Sadly he's never really recovered from that, despite meeting someone new and being in a long-term relationship.
As a result, he's ended up repaying the interest only part of his mortgage for some years. He never really took ownership of the issue of how to start paying the mortgage off in full, which seems to stem from his clear emotional attachment to the family home.
This is someone who had a good career in banking in the City and is now retired.
He’s not someone who made millions, but someone who has worked for a number of top line institutions. He's no fool, and has accumulated a good drawdown pension.
But he's been burying his head in the sand in dealing with this, and it's now (not unsurprisingly) come to a head.
The lender is sympathetic to a point. But their support in resolving this and their affordability policy seems to be flawed and contradictory.
I think the policy could be challenged, but even assuming it could be overturned, it would take some time to do so.
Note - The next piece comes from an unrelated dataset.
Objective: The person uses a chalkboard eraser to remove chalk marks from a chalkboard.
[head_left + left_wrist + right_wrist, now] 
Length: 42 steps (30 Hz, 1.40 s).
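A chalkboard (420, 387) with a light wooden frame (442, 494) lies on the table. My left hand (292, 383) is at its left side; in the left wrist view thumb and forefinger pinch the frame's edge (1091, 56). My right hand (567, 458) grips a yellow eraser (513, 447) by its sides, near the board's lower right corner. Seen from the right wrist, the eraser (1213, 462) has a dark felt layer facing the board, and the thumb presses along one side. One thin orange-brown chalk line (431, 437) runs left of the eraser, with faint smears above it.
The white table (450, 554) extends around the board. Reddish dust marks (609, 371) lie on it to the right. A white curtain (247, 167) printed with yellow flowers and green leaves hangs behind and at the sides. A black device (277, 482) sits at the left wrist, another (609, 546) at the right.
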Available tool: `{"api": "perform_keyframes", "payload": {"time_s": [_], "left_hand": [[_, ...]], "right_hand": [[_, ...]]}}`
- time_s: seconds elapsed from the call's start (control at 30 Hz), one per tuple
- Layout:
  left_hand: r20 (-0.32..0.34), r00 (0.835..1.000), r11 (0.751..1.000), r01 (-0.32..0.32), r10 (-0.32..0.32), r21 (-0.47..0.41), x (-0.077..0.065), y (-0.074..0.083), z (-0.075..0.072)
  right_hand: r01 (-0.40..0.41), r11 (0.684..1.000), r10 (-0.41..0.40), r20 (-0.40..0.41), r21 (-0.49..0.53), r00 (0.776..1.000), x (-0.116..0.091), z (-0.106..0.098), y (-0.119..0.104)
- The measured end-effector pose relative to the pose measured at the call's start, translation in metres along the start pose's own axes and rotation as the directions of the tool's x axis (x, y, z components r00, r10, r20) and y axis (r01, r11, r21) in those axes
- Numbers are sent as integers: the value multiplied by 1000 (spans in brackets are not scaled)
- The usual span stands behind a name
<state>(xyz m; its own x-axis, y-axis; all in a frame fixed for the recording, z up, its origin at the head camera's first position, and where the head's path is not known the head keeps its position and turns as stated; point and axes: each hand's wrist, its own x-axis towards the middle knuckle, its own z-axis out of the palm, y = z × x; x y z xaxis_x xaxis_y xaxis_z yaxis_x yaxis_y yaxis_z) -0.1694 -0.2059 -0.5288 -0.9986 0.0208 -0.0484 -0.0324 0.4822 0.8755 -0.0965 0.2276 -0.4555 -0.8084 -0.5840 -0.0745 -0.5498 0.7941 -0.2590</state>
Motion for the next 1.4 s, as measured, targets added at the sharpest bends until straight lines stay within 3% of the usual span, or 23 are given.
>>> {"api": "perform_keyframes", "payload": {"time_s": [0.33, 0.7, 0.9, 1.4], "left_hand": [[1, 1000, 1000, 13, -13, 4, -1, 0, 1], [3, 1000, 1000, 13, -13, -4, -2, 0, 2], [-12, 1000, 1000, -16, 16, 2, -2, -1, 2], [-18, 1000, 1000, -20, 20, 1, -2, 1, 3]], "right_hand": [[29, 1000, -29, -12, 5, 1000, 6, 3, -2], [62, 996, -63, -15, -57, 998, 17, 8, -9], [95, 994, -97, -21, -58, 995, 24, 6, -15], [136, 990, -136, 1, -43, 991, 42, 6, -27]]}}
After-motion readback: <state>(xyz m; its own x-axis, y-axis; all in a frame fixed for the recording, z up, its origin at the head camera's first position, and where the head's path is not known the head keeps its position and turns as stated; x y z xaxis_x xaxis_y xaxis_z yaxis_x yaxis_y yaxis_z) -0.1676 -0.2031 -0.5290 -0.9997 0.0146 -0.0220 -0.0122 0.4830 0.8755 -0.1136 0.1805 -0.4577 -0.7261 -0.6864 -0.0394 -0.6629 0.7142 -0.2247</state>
Another avenue may resolve the situation, which is being looked into. In essence, the client accepts that he needs to downsize, but wants to do this ideally on his own terms. More importantly, he wants to do this when he's ready.
What matters to him though, is knowing that everything is going to be alright. He is not concerned about being invested in the latest fad/fashionable fund, or always expecting to 'make' money.
This kind of value he gets from working with a financial planner is not one that can be policed. Nor can the regulator readily assess whether the client is receiving this kind of intangible value. Only the client can be the judge.
Let's never forget why we're here and what we do.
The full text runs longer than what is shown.